A pragmatic method has been developed that corrects magnitudes using the difference between the original (inappropriate) magnitude formula and the Australian-specific corrections at a distance determined by the nearest recording station likely to have recorded the earthquake. The objective of revising magnitudes is not to produce a PSHA-ready catalogue in terms of moment magnitude, but to deliver an interim earthquake catalogue that provides consistently derived local magnitudes for the time period of interest.

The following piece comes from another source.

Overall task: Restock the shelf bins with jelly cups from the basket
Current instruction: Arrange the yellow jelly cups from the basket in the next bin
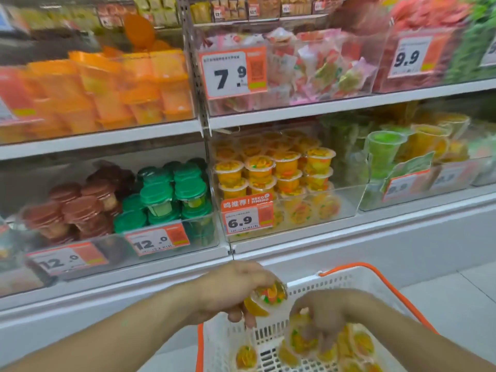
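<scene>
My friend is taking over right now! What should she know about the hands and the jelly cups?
Left hand: holds a jelly cup over the front rim of the basket.
Right hand: down in the basket, fingers curled on another cup; the picture is blurry there.
Things: several more cups lie in the basket. The matching yellow cups sit in the 6.9 bin, on the low shelf straight ahead.
Done: that bin already has many stacked cups; how many came from this basket can't be told.
Left: put the held cups in the 6.9 bin, then move the rest over.
</scene>
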The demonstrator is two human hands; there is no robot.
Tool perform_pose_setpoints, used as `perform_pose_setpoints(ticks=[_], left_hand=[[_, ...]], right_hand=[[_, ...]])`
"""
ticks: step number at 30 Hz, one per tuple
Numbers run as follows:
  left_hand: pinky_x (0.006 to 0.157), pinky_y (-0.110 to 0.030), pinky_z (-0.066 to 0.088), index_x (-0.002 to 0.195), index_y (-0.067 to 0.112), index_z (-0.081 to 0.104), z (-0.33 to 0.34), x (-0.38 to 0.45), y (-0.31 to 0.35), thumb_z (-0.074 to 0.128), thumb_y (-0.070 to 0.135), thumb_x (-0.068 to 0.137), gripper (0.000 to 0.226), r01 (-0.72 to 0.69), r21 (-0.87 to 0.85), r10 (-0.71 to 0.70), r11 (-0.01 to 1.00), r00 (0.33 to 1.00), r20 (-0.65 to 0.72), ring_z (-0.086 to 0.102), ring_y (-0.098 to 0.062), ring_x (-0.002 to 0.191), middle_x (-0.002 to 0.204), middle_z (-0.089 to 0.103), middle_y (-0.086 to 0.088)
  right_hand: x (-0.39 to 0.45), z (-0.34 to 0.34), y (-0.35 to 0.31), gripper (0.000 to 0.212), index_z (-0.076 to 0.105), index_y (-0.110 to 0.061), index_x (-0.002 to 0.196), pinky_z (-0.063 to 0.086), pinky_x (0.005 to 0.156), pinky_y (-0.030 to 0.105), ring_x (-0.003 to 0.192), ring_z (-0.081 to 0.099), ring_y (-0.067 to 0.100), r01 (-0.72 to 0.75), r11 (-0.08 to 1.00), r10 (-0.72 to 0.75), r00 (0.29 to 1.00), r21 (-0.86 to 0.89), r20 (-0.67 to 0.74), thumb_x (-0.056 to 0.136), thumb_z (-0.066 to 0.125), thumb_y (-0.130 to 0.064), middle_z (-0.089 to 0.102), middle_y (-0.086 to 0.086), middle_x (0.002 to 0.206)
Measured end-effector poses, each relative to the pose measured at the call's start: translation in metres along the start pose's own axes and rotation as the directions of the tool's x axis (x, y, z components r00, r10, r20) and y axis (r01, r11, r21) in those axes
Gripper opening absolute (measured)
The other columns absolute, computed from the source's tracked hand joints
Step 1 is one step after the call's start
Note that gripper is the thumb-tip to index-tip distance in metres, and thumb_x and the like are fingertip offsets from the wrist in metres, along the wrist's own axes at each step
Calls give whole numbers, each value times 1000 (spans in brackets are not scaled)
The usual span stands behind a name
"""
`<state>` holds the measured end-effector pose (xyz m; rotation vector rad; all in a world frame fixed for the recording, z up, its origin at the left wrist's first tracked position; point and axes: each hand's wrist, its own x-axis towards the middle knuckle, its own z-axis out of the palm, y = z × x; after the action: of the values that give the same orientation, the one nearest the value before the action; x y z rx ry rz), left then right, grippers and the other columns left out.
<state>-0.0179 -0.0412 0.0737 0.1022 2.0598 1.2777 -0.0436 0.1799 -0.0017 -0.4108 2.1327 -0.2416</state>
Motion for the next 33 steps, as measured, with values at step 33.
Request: perform_pose_setpoints(ticks=[33], left_hand=[[39,-19,34,102,17,59,-6,20,27,63,39,93,24,-125,-2,121,992,961,-251,62,-22,57,86,74,-7]], right_hand=[[-15,-162,-107,44,46,-31,147,40,110,36,134,48,18,355,934,-215,670,51,-711,105,41,-39,52,-3,146]])
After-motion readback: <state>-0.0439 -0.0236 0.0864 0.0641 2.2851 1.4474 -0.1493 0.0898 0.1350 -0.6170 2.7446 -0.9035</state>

Nationally, the use of this magnitude adjustment method has led to a general reduction in the rates of earthquakes, particularly for moderate magnitudes, reducing the number of ML ≥ 4.5 earthquakes by about 25% since 1900, with a reduction of approximately 32% of ML ≥ 5.0 earthquakes over the same period. Without undertaking these corrections, the catalogue would comprise earthquake magnitudes determined from disparate local magnitude equations for the same region, adding significant uncertainty to earthquake recurrence calculations. This is particularly true for the recurrence of moderate-to-large earthquakes in the Australian earthquake catalogue, which have likely been overestimated due to the past use of poorly calibrated attenuation formulae, which can yield highly variable station magnitudes over a large range of source-receiver distances. Therefore, these magnitude adjustments allow seismic hazard practitioners to develop improved hazard assessments based on catalogues that are less likely to overestimate rates of moderate-to-large earthquakes in Australia.